TASK DIRECTIONS
Search the records below for the word "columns". Pull out each line that has it.

[Stored records]
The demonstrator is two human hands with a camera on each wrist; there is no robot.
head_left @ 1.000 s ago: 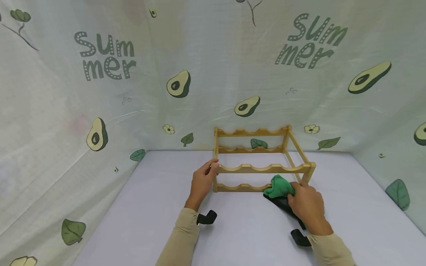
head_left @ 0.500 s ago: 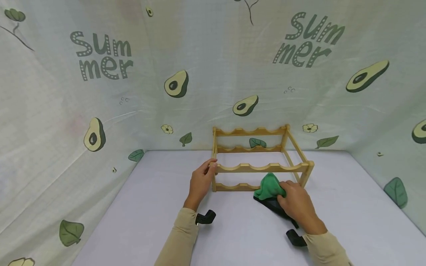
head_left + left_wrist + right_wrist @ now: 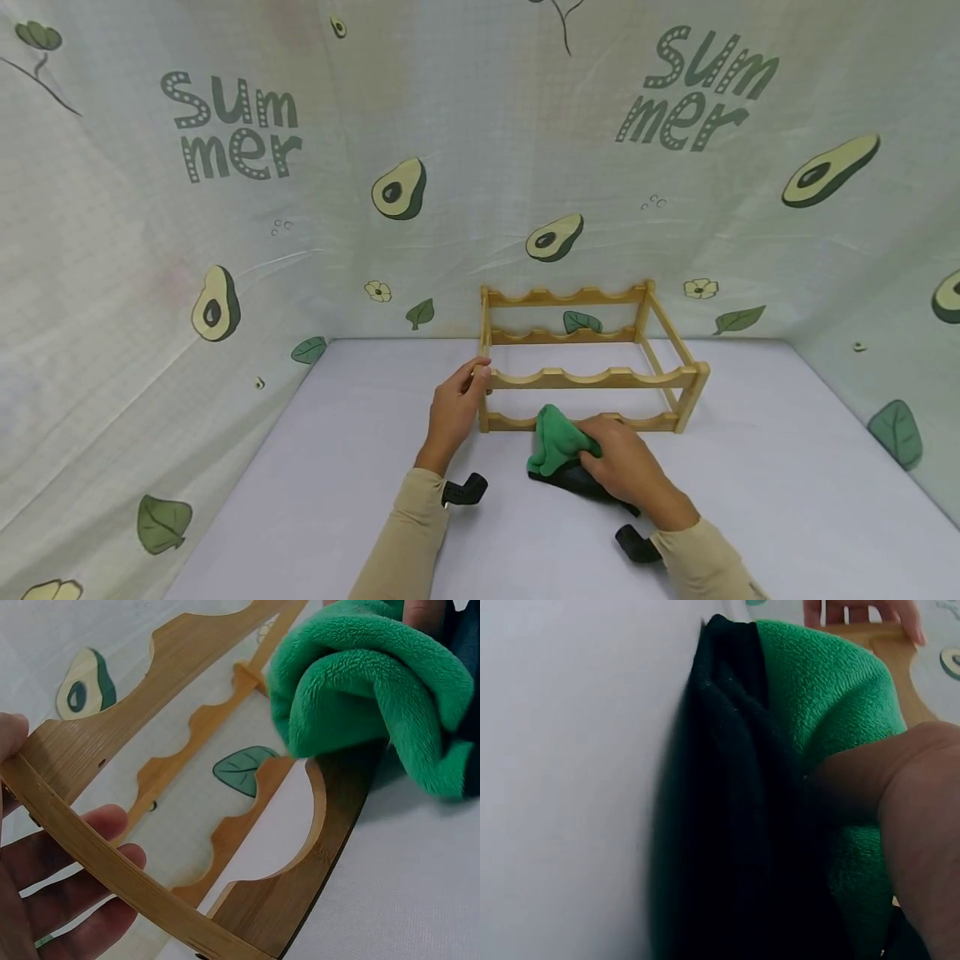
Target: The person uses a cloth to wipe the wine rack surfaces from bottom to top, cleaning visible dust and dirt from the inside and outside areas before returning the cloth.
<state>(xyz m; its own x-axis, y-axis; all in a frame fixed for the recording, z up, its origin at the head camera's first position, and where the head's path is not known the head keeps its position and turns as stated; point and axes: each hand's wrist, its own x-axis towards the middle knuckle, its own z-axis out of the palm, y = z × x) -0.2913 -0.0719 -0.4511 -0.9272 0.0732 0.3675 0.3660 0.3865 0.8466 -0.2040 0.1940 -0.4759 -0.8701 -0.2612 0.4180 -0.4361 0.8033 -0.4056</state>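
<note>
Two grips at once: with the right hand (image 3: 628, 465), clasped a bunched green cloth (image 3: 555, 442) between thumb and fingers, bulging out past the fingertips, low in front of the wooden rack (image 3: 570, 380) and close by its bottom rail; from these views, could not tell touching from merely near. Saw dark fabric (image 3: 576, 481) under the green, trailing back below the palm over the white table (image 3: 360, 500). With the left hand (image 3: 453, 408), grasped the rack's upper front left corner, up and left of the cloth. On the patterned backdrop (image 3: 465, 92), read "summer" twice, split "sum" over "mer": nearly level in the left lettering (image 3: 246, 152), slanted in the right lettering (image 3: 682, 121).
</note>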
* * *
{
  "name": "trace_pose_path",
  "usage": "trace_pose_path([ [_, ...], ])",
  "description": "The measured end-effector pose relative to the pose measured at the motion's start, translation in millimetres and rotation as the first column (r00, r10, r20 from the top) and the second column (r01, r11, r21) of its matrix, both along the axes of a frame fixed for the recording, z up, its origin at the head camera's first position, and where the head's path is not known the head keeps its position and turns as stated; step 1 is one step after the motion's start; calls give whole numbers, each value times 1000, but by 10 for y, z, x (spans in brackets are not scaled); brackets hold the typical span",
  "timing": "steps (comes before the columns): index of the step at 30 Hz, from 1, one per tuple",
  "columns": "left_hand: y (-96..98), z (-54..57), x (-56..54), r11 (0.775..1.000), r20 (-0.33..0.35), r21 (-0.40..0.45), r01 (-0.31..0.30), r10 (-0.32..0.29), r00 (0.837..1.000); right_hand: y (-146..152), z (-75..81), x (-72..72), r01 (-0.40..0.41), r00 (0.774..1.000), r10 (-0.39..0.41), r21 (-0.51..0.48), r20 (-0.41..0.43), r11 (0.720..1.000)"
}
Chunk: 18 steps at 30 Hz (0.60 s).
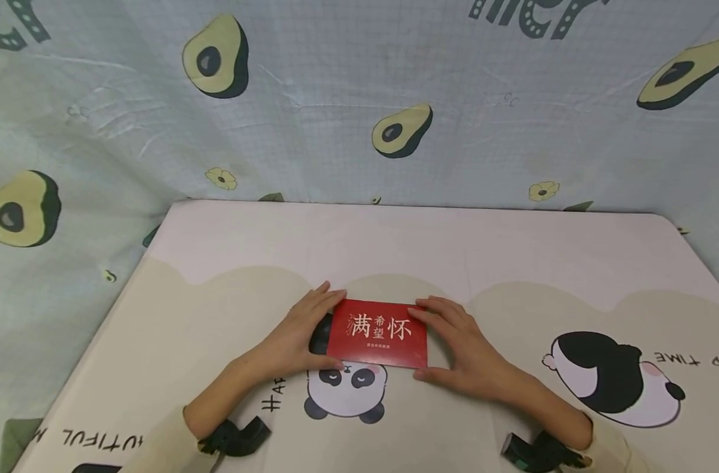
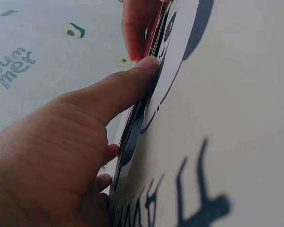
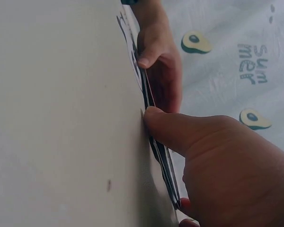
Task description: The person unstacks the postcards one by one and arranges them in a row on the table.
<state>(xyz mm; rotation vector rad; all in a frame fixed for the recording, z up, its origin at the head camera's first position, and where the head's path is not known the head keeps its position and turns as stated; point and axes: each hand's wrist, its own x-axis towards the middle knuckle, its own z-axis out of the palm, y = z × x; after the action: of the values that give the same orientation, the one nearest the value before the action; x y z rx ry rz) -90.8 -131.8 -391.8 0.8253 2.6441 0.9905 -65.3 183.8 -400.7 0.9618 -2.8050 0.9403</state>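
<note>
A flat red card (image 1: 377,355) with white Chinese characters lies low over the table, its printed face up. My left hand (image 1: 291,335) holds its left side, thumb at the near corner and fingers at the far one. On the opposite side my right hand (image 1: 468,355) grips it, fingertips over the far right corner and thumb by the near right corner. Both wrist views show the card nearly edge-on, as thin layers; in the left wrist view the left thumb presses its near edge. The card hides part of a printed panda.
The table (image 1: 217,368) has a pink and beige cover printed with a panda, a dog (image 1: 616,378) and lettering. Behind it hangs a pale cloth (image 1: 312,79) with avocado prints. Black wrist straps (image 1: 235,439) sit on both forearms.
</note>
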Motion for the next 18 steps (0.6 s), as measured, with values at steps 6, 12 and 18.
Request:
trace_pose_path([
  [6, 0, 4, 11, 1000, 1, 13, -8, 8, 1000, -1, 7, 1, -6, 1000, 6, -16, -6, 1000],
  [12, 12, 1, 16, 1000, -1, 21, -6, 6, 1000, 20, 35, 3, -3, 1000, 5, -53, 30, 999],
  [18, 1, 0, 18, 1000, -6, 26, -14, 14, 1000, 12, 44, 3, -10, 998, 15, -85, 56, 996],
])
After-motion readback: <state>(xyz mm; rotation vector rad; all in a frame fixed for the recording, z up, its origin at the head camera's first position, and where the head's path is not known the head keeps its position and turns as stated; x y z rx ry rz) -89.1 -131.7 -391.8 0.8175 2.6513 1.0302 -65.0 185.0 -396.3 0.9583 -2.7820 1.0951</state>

OUTPUT
  "timing": "steps (comes before the columns): index of the step at 30 Hz, from 1, one per tuple",
  "columns": "left_hand: y (-96..98), z (-54..57), x (-56..54), r11 (0.775..1.000), r20 (-0.33..0.35), r21 (-0.40..0.45), r01 (-0.31..0.30), r10 (-0.32..0.29), r00 (0.837..1.000); right_hand: y (-146..152), z (-75..81), x (-72..72), r01 (-0.40..0.41), r00 (0.774..1.000), r10 (-0.39..0.41), r21 (-0.51..0.48), r20 (-0.41..0.43), r11 (0.720..1.000)"

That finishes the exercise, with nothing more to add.